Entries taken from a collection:

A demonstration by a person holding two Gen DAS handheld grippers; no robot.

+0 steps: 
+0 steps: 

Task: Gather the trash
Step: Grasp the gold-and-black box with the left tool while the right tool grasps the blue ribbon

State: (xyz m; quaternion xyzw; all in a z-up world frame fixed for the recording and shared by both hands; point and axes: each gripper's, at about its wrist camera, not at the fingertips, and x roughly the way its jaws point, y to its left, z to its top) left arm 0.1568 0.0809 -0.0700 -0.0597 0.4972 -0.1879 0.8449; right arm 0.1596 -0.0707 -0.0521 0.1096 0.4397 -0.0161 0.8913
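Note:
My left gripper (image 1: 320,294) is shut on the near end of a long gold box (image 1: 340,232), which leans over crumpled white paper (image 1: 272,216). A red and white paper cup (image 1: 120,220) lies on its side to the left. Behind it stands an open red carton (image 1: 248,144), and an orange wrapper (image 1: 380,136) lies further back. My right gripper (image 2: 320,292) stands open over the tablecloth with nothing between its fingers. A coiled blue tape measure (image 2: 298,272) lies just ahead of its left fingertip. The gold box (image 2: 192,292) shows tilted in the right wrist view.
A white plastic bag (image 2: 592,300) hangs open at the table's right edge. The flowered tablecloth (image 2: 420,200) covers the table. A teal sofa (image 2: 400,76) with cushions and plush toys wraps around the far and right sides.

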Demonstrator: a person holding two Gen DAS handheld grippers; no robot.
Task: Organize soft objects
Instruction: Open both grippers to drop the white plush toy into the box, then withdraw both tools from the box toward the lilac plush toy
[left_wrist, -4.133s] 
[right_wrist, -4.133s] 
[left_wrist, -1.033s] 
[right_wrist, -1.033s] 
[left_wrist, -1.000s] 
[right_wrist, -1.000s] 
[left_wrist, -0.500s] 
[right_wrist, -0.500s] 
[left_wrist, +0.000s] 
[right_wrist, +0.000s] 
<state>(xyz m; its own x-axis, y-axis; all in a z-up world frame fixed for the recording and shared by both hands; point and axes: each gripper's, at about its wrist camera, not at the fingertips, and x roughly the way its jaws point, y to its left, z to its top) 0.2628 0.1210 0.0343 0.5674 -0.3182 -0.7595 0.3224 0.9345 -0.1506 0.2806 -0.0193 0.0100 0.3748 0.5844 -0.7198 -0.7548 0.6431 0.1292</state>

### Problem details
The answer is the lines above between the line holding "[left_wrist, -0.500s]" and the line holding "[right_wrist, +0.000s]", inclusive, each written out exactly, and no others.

### Task response
[left_wrist, -0.500s] 
[right_wrist, -0.500s] 
[left_wrist, +0.000s] 
[right_wrist, +0.000s] 

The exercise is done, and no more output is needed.